After a turbulent few months, Prime Minister and shithead Boris Johnson is ‘back to his old self’ again after reportedly shagging his secretary and accepting a bribe from a Russian Tory donor.
“It was terribly concerning to see Boris so downhearted over the lockdown party scandal,” said Simon Williams, a Tory MP and one of the few people on earth who was born without a spine.
“He was just morose, quiet, and down-in-the-mouth. He even, apparently, started trying to behave like a normal, responsible politician. Now, though, he’s bounced back to the Boris everyone loves – a corrupt sex-pest!
“Just seeing him bounding around Westminster with his flies undone and pockets full of Russian cash gladdens the heart. He’s the man with the common touch that all the voters love.”
Tory supporters also seem glad to have the old Boris back again.

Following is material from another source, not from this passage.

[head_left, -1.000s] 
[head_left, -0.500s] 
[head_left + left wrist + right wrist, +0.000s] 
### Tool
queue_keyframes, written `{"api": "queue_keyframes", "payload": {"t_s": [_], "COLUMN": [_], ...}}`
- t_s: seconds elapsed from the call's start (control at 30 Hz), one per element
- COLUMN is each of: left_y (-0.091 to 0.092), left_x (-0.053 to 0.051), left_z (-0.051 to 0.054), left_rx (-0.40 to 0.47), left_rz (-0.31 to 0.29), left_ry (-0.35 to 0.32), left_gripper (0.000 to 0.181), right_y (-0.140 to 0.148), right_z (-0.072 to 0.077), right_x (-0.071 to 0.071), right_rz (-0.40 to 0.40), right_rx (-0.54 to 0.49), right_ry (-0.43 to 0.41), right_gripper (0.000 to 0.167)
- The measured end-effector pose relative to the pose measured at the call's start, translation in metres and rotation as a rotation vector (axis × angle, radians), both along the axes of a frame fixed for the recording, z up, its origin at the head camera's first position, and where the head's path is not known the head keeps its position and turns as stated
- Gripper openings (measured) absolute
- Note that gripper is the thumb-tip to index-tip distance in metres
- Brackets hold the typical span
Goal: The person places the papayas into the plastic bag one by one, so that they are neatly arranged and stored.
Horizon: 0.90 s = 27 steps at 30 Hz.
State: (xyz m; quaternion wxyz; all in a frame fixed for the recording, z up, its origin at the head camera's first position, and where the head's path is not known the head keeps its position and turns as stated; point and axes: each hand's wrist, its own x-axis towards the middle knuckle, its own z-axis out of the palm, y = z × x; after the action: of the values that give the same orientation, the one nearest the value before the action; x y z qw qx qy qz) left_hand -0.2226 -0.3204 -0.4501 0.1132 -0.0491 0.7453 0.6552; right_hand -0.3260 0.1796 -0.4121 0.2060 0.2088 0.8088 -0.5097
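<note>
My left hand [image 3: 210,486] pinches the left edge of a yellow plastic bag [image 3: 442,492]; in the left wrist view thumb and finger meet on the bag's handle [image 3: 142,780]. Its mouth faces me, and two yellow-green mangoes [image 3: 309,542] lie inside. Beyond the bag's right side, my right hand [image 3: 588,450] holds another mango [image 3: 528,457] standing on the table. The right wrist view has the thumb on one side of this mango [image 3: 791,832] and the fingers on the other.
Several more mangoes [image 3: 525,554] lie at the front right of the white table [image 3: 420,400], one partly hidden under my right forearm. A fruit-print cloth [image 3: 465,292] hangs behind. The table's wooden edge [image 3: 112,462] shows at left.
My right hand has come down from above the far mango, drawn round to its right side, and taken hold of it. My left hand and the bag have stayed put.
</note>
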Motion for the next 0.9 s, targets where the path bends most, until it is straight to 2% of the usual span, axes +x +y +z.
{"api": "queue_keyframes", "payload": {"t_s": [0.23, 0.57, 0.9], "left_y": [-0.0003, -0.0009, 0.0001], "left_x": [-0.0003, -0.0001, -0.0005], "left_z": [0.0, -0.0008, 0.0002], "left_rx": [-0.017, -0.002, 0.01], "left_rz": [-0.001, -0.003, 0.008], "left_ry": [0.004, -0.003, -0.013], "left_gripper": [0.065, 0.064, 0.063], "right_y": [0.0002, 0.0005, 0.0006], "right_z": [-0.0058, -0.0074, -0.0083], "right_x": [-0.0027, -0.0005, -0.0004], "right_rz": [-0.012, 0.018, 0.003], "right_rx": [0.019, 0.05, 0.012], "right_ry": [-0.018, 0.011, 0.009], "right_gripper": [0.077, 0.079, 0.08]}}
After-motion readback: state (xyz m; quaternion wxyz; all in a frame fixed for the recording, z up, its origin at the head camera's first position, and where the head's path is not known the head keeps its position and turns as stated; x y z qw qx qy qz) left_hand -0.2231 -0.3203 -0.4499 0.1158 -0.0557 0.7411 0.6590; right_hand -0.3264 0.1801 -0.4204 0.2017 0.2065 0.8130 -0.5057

“He’s such a character,” said Simon Williams, a Boris supporter who last had an original thought in 1989.
“You don’t want some boring old man in charge. Boris is just a bit more fun. He cheers you up, doesn’t he? Yes, he’s corrupt, venal, cruel, unpleasant, and won’t lift a finger to help anyone other than himself, but they’re all like that aren’t they?
“If he wants to get off with whoever he likes then that doesn’t affect his day-job. What powerful men don’t have affairs and what-have-you. And taking bribes from powerful Russians? We’d all do it if we could.
“I’m just glad he’s back to being the Boris we all voted for.”
It is understood that Boris is planning a party to celebrate surviving the lockdown party scandal, and has already bought a couple of suitcases full of booze.